▶ _Supplied material_

§

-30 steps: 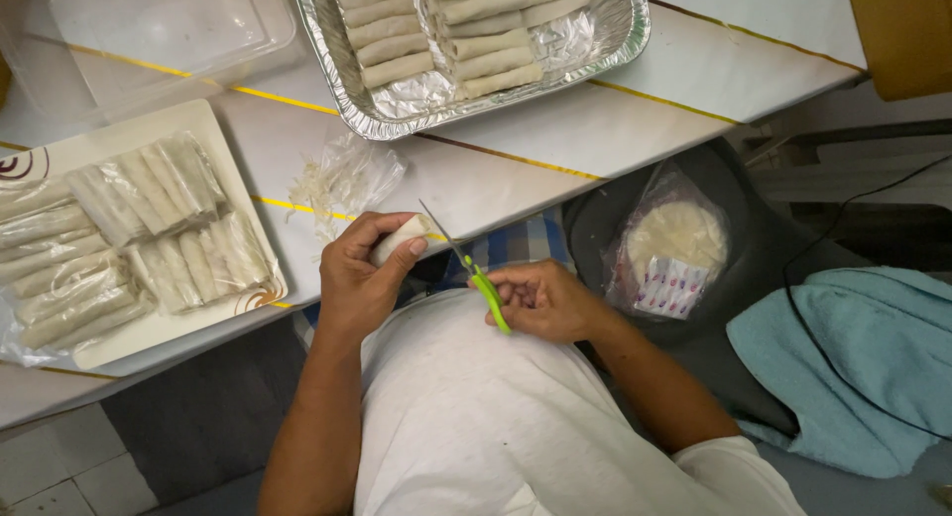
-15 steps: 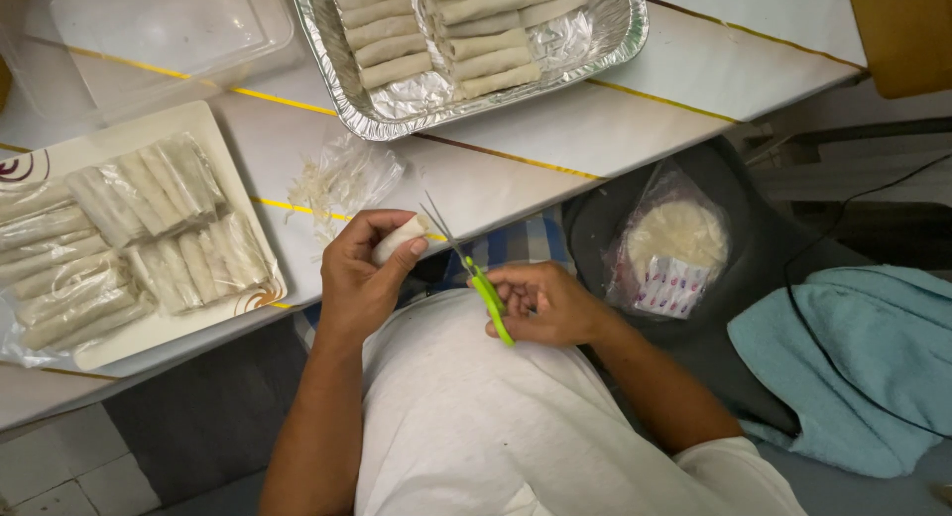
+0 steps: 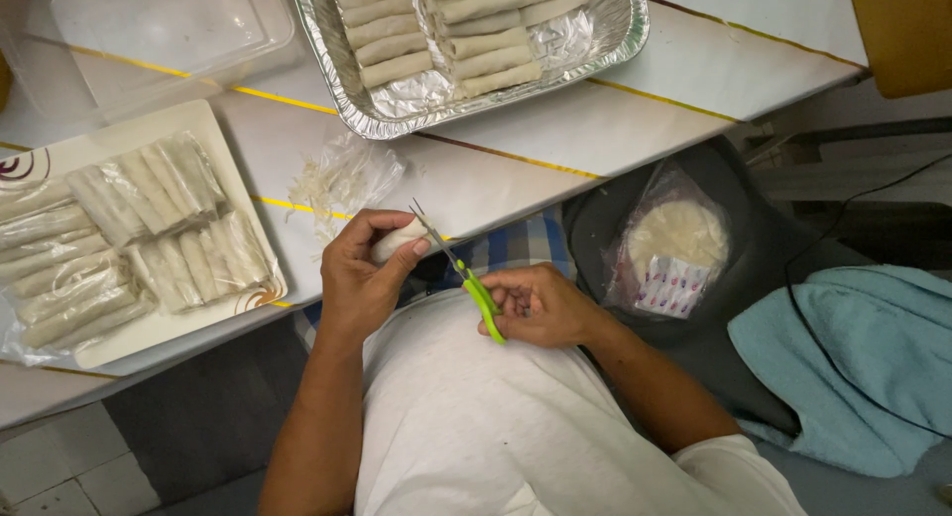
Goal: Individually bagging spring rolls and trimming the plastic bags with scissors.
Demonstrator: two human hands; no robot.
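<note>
Overhead view of a seated person at a table edge. The left hand [image 3: 362, 273] is curled closed around a small pale roll [image 3: 397, 240], thumb and fingers wrapped so that only the roll's rounded end shows; whether it is still in a plastic wrapper cannot be made out. The right hand [image 3: 540, 306] is closed on the bright green handles of a pair of scissors [image 3: 461, 271]; the fingers hide the handle loops, and the thin metal blades slant up to the roll, their tips just beside its exposed end, with the gap between the blades too fine to judge. Just beyond the left hand lies a crumpled heap of clear plastic film [image 3: 342, 179] on the white table [image 3: 595, 129], whose smooth top carries thin yellow lines. To the left, a white rectangular plate [image 3: 213, 313] bears bundles of slim pale rolls in glossy film, cut off at the frame's left edge. Farther up, a ribbed foil tray [image 3: 615, 30] holds rows of unwrapped rolls, its far side out of frame. A clear plastic lid [image 3: 149, 30] sits at the upper left, faint against the table. Right of the person, a dark seat holds a clear bag [image 3: 674, 243] of round white sheets, and a soft teal cloth [image 3: 853, 367].
</note>
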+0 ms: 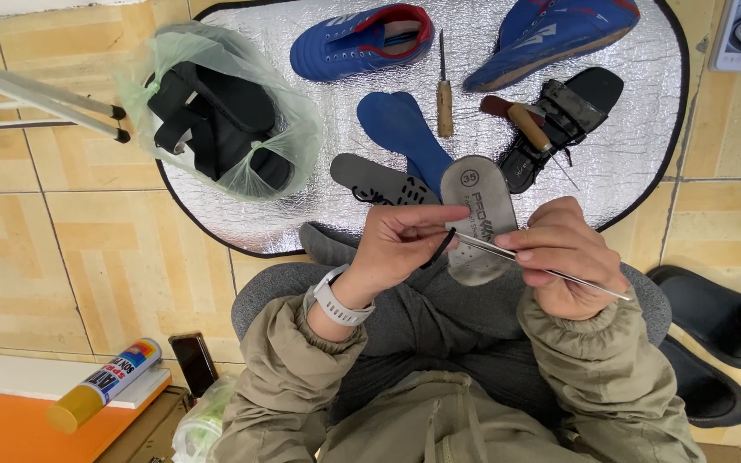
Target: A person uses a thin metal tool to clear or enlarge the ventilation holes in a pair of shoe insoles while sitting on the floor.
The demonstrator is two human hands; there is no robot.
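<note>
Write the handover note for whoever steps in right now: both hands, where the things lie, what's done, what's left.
Left hand: pinches a black cord at the tip of the tool.
Right hand: grips a thin metal needle tool pointing left.
Grey insole lies on the lap under both hands.
On the silver mat: two blue shoes, a blue insole, an awl, a black sandal, bagged sandals.
Done: insoles are out.
Left: no stitching visible yet on the grey insole.

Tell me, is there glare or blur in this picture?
Head view: the silver mat shows crinkled glare; the left hand, right hand and metal needle look sharp; light is soft and even; floor lines bend towards the edges.
</note>
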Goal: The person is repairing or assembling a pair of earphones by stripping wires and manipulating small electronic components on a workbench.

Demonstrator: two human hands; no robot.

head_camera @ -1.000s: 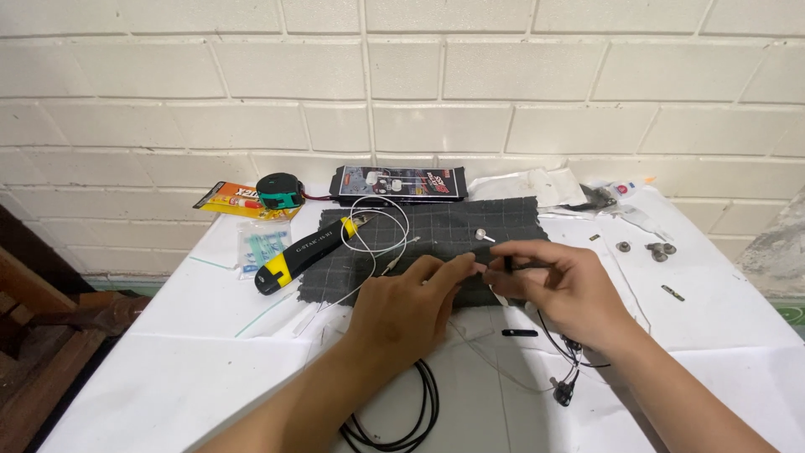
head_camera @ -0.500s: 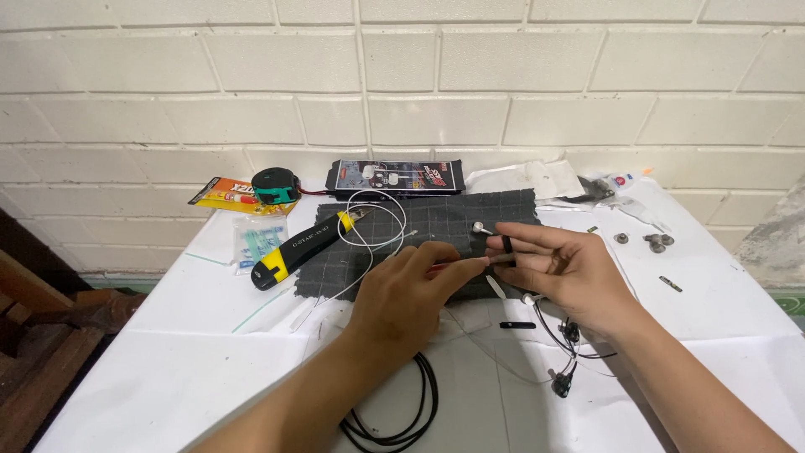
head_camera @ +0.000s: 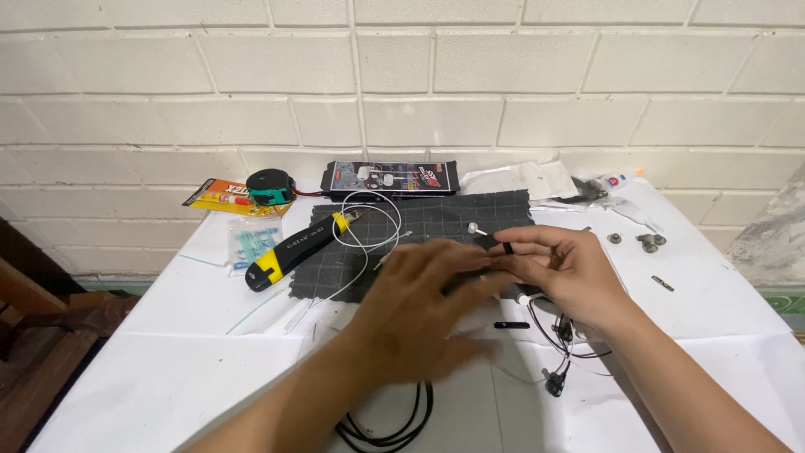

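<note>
On a white table (head_camera: 151, 369) by a pale brick wall (head_camera: 419, 75), two bare hands meet over a dark mat (head_camera: 419, 220). The left hand (head_camera: 419, 306) is blurry, w/ fingers curled down and reaching toward the right hand; can't tell if it pinches anything. The right hand (head_camera: 558, 268) has thumb & fingers pressed together on a small black piece (head_camera: 507, 248), just above the mat's near edge. A thin white wire (head_camera: 369, 226) loops on the mat, next to the left hand. A tiny white earbud bit (head_camera: 475, 227) sits on the mat, near the right fingers.

Under the right wrist, black wires w/ small plugs (head_camera: 558, 361) lie on the table. A short black tube (head_camera: 511, 325) lies between the hands, on the table. A coil of black cable (head_camera: 394, 428) lies at the near edge, partly under the left arm.

Left of the mat lies a yellow & black tool (head_camera: 289, 252), its tip touching the mat. Behind it are a green & black tape measure (head_camera: 270, 186), an orange glue pack (head_camera: 220, 196) & a clear bag (head_camera: 250, 245). A dark flat pack (head_camera: 392, 178) lies along the wall behind the mat. To the right are small round metal parts (head_camera: 641, 242) & some clear plastic wraps (head_camera: 537, 178).
</note>
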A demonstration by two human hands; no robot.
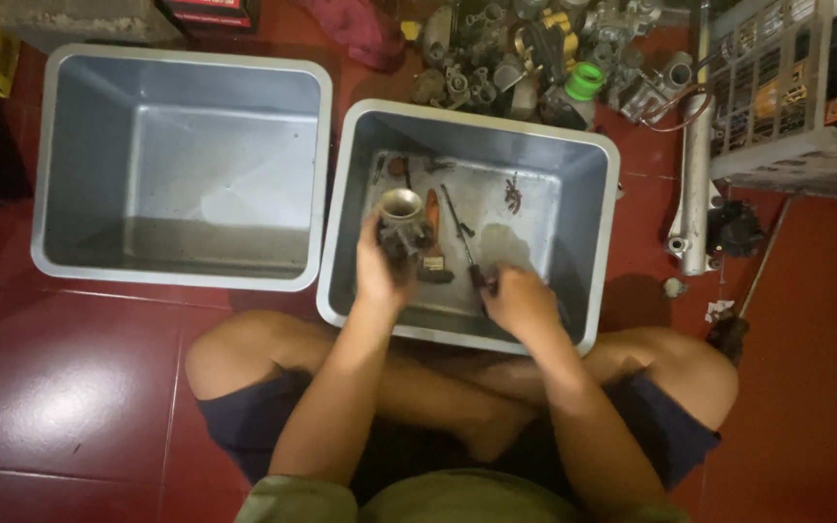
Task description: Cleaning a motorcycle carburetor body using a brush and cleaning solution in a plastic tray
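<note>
Grey tubs, two; one carburetor, left hand.

We sit on a floor of glossy dark red tiles. On it stand two grey plastic tubs side by side: the left tub and the right tub, just apart. Beyond them lies a heap of metal engine parts with a green cap. To the right lie a silver tube and a white wire crate
</note>
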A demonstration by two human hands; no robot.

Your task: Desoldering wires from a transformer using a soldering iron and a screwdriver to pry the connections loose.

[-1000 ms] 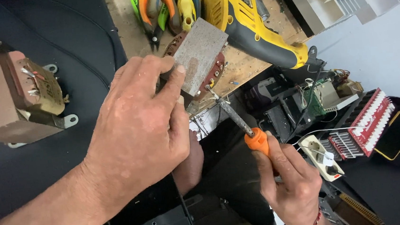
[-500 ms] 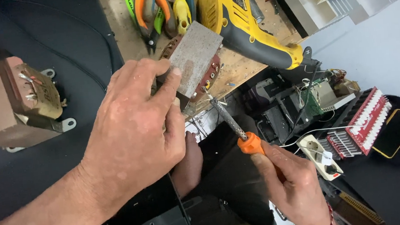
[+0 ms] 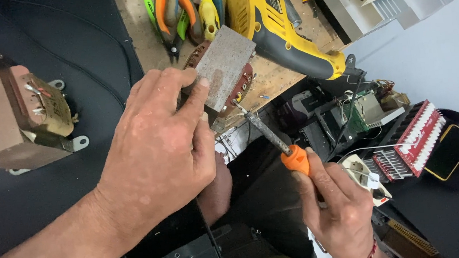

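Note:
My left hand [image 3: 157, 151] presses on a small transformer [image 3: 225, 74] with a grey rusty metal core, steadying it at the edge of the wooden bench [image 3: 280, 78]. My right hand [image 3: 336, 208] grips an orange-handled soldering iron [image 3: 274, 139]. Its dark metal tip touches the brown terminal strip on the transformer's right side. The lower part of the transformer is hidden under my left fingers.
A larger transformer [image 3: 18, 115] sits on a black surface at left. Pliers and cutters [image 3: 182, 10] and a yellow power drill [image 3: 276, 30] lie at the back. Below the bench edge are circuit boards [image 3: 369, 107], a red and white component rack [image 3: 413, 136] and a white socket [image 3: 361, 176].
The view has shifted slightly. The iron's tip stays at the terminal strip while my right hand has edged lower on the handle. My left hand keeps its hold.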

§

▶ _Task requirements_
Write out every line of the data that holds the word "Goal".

▶ _Completed task_
Goal: Individually bagging spring rolls and trimming the plastic bags with scissors.
Goal: The person is repairing or assembling a pair of earphones by stripping wires and manipulating small electronic components on a workbench.

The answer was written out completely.